**What is required:** The whole listing, repeated exactly, is what this task asks for.

_ _ _ _ _

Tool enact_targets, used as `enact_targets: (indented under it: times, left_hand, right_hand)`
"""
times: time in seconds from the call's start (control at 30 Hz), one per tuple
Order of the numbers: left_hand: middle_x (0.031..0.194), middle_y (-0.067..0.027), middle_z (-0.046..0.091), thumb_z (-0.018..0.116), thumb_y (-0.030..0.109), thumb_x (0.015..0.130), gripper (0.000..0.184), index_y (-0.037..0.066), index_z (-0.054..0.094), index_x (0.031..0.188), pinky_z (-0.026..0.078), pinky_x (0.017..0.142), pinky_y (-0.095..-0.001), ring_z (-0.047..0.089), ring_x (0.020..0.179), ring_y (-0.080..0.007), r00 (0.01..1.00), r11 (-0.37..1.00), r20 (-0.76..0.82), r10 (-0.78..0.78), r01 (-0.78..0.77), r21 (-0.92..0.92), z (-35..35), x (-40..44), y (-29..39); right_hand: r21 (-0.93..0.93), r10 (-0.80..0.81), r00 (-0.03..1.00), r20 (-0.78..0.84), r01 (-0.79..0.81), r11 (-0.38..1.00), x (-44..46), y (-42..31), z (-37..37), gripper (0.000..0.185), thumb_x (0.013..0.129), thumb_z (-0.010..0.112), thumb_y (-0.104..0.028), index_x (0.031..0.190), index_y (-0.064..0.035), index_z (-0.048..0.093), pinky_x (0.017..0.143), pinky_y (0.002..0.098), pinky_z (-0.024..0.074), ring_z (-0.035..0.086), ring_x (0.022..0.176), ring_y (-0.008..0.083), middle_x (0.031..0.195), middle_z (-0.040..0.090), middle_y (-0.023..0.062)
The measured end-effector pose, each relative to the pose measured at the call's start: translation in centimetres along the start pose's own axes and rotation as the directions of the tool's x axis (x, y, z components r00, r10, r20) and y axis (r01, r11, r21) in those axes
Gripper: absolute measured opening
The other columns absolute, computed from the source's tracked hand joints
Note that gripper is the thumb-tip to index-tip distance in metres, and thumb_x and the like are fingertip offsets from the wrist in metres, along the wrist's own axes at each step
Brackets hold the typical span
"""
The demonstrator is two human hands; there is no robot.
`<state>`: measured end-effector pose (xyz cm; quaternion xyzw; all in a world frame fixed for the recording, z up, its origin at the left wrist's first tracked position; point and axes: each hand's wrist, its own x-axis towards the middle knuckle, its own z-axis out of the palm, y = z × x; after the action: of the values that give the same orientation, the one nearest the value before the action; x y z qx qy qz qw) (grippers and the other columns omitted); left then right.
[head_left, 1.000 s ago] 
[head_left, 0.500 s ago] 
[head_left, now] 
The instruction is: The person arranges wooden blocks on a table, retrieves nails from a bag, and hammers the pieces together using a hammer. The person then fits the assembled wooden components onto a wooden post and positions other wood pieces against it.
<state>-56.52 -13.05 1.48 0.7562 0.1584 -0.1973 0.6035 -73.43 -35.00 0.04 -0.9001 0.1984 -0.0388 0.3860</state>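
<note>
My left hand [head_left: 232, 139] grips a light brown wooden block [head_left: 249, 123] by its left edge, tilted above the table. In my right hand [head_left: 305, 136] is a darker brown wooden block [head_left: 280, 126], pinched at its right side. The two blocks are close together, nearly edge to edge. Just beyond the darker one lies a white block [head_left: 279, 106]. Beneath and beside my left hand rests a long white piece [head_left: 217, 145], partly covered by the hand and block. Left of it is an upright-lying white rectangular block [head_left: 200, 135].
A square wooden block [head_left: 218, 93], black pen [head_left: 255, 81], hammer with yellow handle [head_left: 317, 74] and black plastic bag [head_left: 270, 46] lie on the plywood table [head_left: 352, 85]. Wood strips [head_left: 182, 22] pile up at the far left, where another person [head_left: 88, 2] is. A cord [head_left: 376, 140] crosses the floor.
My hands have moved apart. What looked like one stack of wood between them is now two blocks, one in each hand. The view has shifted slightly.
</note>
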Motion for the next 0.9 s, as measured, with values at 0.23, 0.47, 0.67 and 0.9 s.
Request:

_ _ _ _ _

**Task solution:**
Tool enact_targets, used as `enact_targets: (indented under it: times, left_hand, right_hand)`
"""
times: time in seconds from the call's start (control at 30 Hz), one per tuple
Order of the numbers: left_hand: middle_x (0.031..0.194), middle_y (-0.067..0.027), middle_z (-0.046..0.091), thumb_z (-0.018..0.116), thumb_y (-0.030..0.109), thumb_x (0.015..0.130), gripper (0.000..0.184), index_y (-0.037..0.066), index_z (-0.054..0.094), index_x (0.031..0.188), pinky_z (-0.026..0.078), pinky_x (0.017..0.142), pinky_y (-0.095..-0.001), ring_z (-0.047..0.089), ring_x (0.020..0.179), ring_y (-0.080..0.007), r00 (0.01..1.00), r11 (-0.37..1.00), r20 (-0.76..0.82), r10 (-0.78..0.78), r01 (-0.78..0.77), r21 (-0.92..0.92), z (-35..35), x (-40..44), y (-29..39); right_hand: r21 (-0.93..0.93), r10 (-0.80..0.81), r00 (-0.03..1.00), r20 (-0.78..0.84), r01 (-0.79..0.81), r11 (-0.38..1.00), x (-44..46), y (-42..31), z (-37..37), gripper (0.000..0.185), thumb_x (0.013..0.129), thumb_z (-0.010..0.112), thumb_y (-0.104..0.028), index_x (0.031..0.190), index_y (-0.064..0.035), index_z (-0.048..0.093), pinky_x (0.017..0.143), pinky_y (0.002..0.098), pinky_z (-0.024..0.074), ring_z (-0.035..0.086), ring_x (0.022..0.176), ring_y (-0.008..0.083), middle_x (0.031..0.195), middle_z (-0.040..0.090), middle_y (-0.023..0.062)
The measured end-effector pose, each relative to the pose measured at the call's start: translation in centimetres along the start pose's own axes and rotation as the directions of the tool's x axis (x, y, z components r00, r10, r20) and y axis (r01, r11, r21) in those axes
Gripper: absolute measured opening
The other columns absolute, computed from the source's tracked hand joints
Note that gripper is the thumb-tip to index-tip distance in metres, and thumb_x and the like are fingertip offsets from the wrist in metres, along the wrist's own axes at each step
Brackets hold the typical span
"""
The demonstrator is two human hands; there is no robot.
`<state>`: measured end-effector pose (xyz cm; quaternion xyzw; all in a world frame fixed for the recording, z up, its origin at the left wrist's first tracked position; point and axes: each hand's wrist, its own x-axis towards the middle knuckle, its own z-axis out of the palm, y = z × x; after the action: of the values that give the same orientation, the one nearest the value before the action; x y z qx qy qz qw) (grippers and the other columns omitted); left then right.
[head_left, 1.000 s ago] 
[head_left, 0.500 s ago] 
[head_left, now] 
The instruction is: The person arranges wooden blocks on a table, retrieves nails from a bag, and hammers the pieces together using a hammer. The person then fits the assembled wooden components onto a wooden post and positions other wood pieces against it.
<state>-56.52 -13.05 1.48 0.7562 0.1584 -0.1973 0.6035 -73.43 -35.00 0.04 -0.9001 0.1984 -0.0388 0.3860</state>
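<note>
My left hand [head_left: 232, 139] grips a light brown wooden block [head_left: 249, 123] by its left edge, tilted above the table. In my right hand [head_left: 305, 136] is a darker brown wooden block [head_left: 280, 126], pinched at its right side. The two blocks are close together, nearly edge to edge. Just beyond the darker one lies a white block [head_left: 279, 106]. Beneath and beside my left hand rests a long white piece [head_left: 217, 145], partly covered by the hand and block. Left of it is an upright-lying white rectangular block [head_left: 200, 135].
A square wooden block [head_left: 218, 93], black pen [head_left: 255, 81], hammer with yellow handle [head_left: 317, 74] and black plastic bag [head_left: 270, 46] lie on the plywood table [head_left: 352, 85]. Wood strips [head_left: 182, 22] pile up at the far left, where another person [head_left: 88, 2] is. A cord [head_left: 376, 140] crosses the floor.
My hands have moved apart. What looked like one stack of wood between them is now two blocks, one in each hand. The view has shifted slightly.
</note>
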Motion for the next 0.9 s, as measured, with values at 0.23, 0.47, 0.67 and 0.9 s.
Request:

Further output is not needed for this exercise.